Das könnte Oppo nun mit seinem neuesten Flaggschiff ändern. Das N1 ist mit sechs Zoll großem Bildschirm das erste Phablet des Herstellers und kann auf einen dementsprechend großen 3610 mAh-Akku zurückgreifen. Doch Oppos neues Smartphone kann auf dem Papier mit weiteren eindrucksvollen Werten aufwarten: Das N1 ist das erste offizielle CyanogenMod-Smartphone und setzt auf eine drehbare 13 Megapixel-Kamera, die als Front- und Rückkamera genutzt werden kann. Das ungewöhnliche Konzept des Smartphone-Riesen sorgte zu Recht für Aufsehen, doch kann es auch gegen die Konkurrenz von Samsung, Sony und Huawei bestehen? Die futurezone hat das Smartphone einem Langzeit-Test unterzogen.

Der Kreis der 6 Zoll-Smartphones hat sich in den letzten Monaten stark erweitert, ist aber im Vergleich zu anderen Geräteklassen nach wie vor relativ klein. Bislang gibt es Modelle von Sony, Samsung, Huawei, Acer, Nokia und Asus. Oppos N1 klopft mit einem 5,9 Zoll-Bildschirm bereits an diesen elitären Kreis an. Dabei kommt oftmals (zu Recht) die Frage auf: Ist das noch ein Smartphone oder bereits ein Tablet?

Das N1 lässt sich ob seiner schieren Größe auch nicht so recht einordnen. Sicher ist, dass Oppo nicht gerade darauf geachtet hat, Platz zu sparen. Während beim Galaxy Note 3 die Maße vor allem bei Lautsprecher und Soft-Keys möglichst kompakt gehalten wurden, breitet sich der 6-Zoll-Bildschirm des N1 auf 170,7 mal 82,6 Millimetern Fläche aus (Note 3: 151,2 mal 79,2 mm). Vor allem die Leiste mit den Soft-Keys weist große ungenützte Räume auf, die leider nicht positiv zur besseren Bedienbarkeit beitragen.

Das Gehäuse des N1 ist zweigeteilt. Die Front ist aus Aluminium gefertigt und nimmt nur einen sehr kleinen Teil an der Gesamtkonstruktion ein. Direkt darunter befindet sich die Kunststoff-Abdeckung für die Rückseite, die sich jedoch nicht abnehmen lässt. Etwas eigenartig mutet die Tatsache an, dass der Aluminium- und Kunststoff-Teil des Gehäuses nicht bündig sind.

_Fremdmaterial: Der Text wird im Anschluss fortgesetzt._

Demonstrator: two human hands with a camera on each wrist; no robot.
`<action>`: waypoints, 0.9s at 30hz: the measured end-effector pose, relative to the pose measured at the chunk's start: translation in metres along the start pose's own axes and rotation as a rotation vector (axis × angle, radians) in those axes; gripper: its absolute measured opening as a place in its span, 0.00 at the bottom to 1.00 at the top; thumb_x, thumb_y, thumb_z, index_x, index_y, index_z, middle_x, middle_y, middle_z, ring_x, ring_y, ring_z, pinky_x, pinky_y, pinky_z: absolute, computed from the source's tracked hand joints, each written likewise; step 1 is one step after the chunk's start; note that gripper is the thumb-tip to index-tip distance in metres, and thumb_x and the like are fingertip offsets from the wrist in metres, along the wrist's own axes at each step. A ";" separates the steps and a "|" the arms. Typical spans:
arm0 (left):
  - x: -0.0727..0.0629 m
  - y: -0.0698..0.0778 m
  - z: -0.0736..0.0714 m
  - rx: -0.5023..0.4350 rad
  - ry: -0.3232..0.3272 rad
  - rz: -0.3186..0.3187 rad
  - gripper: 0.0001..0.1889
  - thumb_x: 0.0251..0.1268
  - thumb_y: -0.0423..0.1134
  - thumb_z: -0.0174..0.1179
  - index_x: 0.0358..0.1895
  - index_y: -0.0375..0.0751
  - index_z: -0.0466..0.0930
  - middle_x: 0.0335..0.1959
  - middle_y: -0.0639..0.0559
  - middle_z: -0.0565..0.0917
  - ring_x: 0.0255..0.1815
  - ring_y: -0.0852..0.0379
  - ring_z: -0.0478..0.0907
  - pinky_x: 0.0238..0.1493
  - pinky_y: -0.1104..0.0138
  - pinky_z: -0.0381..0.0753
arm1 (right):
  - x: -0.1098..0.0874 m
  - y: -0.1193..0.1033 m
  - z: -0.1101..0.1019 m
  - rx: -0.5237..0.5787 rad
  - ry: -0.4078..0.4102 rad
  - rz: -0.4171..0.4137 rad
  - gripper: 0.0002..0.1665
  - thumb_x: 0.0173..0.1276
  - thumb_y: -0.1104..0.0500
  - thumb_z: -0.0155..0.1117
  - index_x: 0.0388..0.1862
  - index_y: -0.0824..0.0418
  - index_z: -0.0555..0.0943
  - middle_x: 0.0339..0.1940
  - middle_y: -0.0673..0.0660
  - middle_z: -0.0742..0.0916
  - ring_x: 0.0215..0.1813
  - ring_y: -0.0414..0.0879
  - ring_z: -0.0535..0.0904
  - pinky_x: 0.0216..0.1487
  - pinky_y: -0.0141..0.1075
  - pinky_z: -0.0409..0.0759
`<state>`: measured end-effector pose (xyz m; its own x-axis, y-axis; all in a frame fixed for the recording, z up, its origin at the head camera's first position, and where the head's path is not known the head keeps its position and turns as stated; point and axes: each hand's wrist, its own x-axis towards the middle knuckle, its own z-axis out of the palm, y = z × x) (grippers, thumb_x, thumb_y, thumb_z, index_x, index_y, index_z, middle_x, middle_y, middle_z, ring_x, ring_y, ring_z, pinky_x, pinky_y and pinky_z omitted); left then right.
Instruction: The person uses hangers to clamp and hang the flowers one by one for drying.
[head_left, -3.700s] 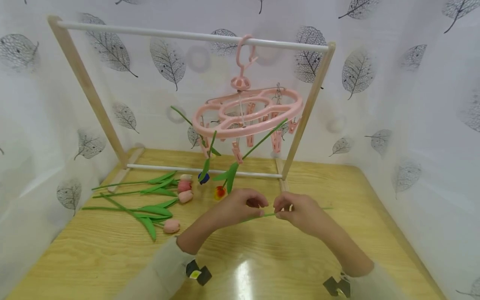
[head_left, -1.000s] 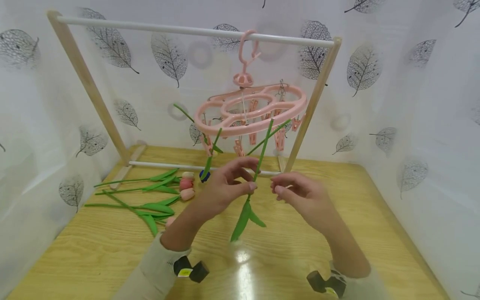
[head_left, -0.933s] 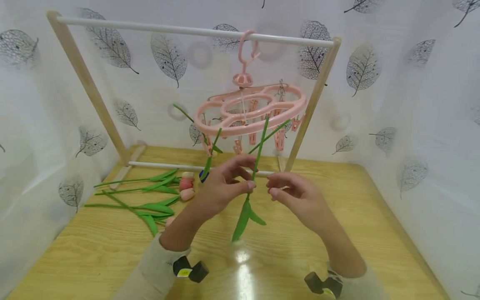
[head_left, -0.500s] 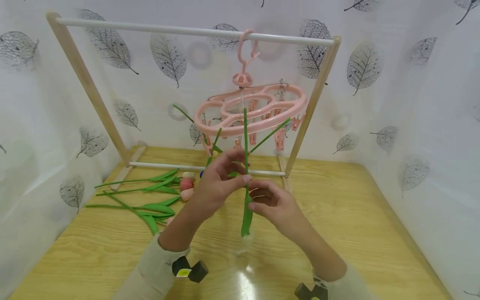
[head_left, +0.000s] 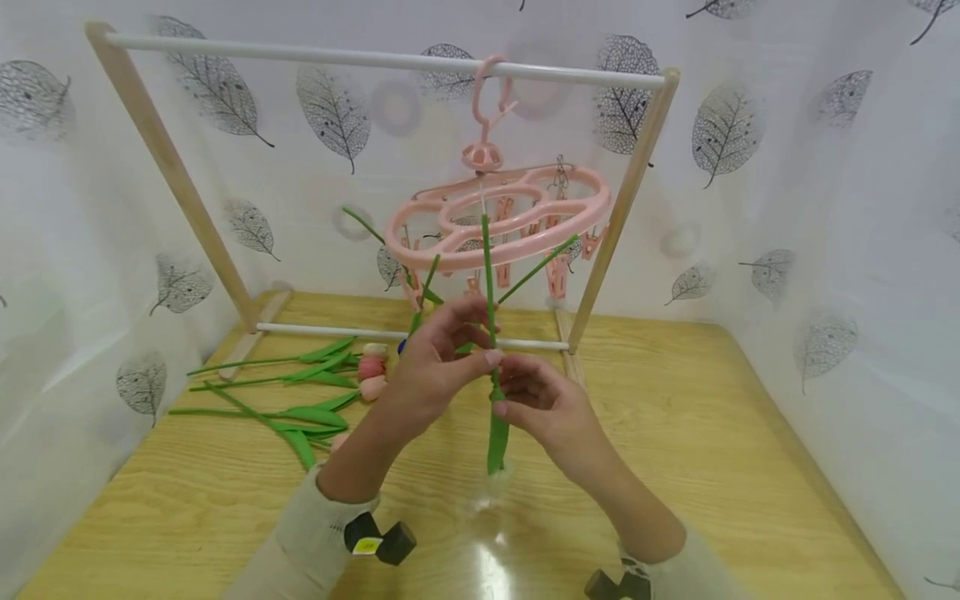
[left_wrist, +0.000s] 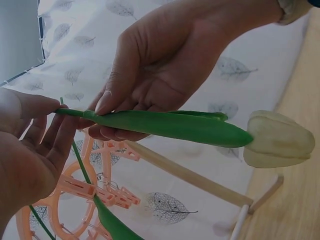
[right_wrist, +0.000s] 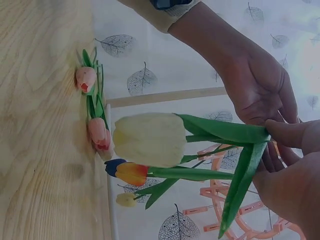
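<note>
A white artificial tulip (left_wrist: pixel 280 140) hangs bloom down between both hands, its stem (head_left: pixel 488 275) rising in front of the pink clip hanger (head_left: pixel 502 250). My left hand (head_left: pixel 442 354) pinches the stem between thumb and fingers, above the leaves. Just below, my right hand (head_left: pixel 547 408) pinches the flower where the green leaf (head_left: pixel 498 437) joins the stem. The right wrist view shows the large bloom (right_wrist: pixel 150 140) close up, with two leaves spreading from the right thumb. Behind it, an orange-red tulip (right_wrist: pixel 132 175), a blue one (right_wrist: pixel 114 166) and a yellow one (right_wrist: pixel 126 200) hang head down.
The hanger hooks over the white rail (head_left: pixel 315 55) of a wooden-legged rack (head_left: pixel 168 167); several pink clips (head_left: pixel 557 275) dangle from it. Several pink and cream tulips (head_left: pixel 371 367) lie on the wooden table (head_left: pixel 210 517) at left. A leaf-print curtain (head_left: pixel 780 167) encloses the back and sides.
Both hands have risen from low over the table, turning the tulip from lying flat to bloom down. My right hand came off the stem, then moved left and took hold at the leaf base.
</note>
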<state>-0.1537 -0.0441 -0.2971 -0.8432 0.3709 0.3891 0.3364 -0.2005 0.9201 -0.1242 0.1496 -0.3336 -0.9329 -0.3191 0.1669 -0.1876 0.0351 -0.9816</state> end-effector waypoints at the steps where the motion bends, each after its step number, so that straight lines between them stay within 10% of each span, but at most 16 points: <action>1: 0.000 0.000 0.000 0.003 -0.001 0.001 0.27 0.68 0.24 0.59 0.69 0.33 0.66 0.54 0.49 0.76 0.52 0.55 0.76 0.45 0.70 0.83 | 0.000 0.000 0.000 0.001 0.005 -0.003 0.30 0.65 0.63 0.71 0.65 0.64 0.74 0.56 0.61 0.82 0.58 0.49 0.80 0.58 0.35 0.82; 13: 0.003 -0.003 0.001 0.006 -0.021 0.046 0.26 0.66 0.21 0.58 0.67 0.30 0.66 0.48 0.51 0.78 0.51 0.54 0.76 0.52 0.68 0.82 | -0.003 -0.004 0.002 0.028 0.043 -0.060 0.29 0.66 0.65 0.70 0.66 0.63 0.74 0.56 0.63 0.82 0.56 0.48 0.80 0.58 0.35 0.82; 27: 0.003 -0.003 -0.002 0.223 0.064 0.086 0.16 0.69 0.29 0.61 0.58 0.36 0.75 0.44 0.42 0.80 0.50 0.53 0.78 0.54 0.64 0.79 | -0.002 -0.001 0.003 -0.050 0.073 -0.097 0.28 0.66 0.68 0.67 0.65 0.61 0.76 0.54 0.57 0.82 0.53 0.49 0.79 0.53 0.34 0.83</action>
<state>-0.1582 -0.0445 -0.2990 -0.8298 0.3013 0.4697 0.4866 -0.0216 0.8734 -0.1206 0.1473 -0.3330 -0.9293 -0.2534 0.2688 -0.2913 0.0553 -0.9550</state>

Die Kunststoff-Abdeckung ist knapp einen Millimeter an jeder Seite schmaler als das Aluminium-Gehäuse.
Das wäre an sich ja ein nettes Design-Element, das dem N1 eine einzigartige Form verleihen würde, doch leider beeinträchtigt es die Bedienbarkeit der Hardware-Tasten. An der rechten Seite des Gehäuses finden sich der Power-Button (leicht über der Mitte) sowie die Lautstärkewippe (knapp unter der Mitte). Der Abstand zwischen oberer und unterer Hälfte des Gehäuses gestaltet das blinde Auffinden der einzelnen Tasten geradezu unmöglich.
Man kann erkennen, was Oppo mit diesem Design erreichen wollte, denn die Aluminium-Hälfte mit silberner Fase erinnert an das HTC One oder das iPhone 5s, letztendlich ist es aber nicht mehr als eine halbgare Lösung. Auf der linken Seite findet sich lediglich der Micro-SIM-Karten-Einschub, der sich mit einem mitgelieferten Tool herausziehen lässt. Der Klinken-Anschluss für Kopfhörer sowie der microUSB-Anschluss wurden neben dem Lautsprecher an der Unterseite platziert. Die Anschlüsse sind für ein Smartphone dieser Größe etwas dicht aneinander gedrängt, lassen sich aber dennoch alle gleichzeitig verwenden.

Die Haptik des N1 ist trotz seiner Größe und Gewichts überraschend gut. Mit neun Millimetern Dicke sowie 213 Gramm ist es weder das dünnste, noch das leichteste Smartphone, lässt sich aber dennoch gut in der Hand halten. Die Größe gestaltet eine einhändige Bedienung schwer, die jeweils gegenüberliegenden Ecken sind mit einer Hand nur durch Umgreifen zu erreichen. Durch seine Größe findet es auch im Handballen keinen Platz und kann nur auf den Fingern balanciert und mit dem Daumen bedient werden. Die Kunststoff-Rückseite ist griffig und sorgt dafür, dass das N1 nicht so leicht aus der Hand rutschen kann.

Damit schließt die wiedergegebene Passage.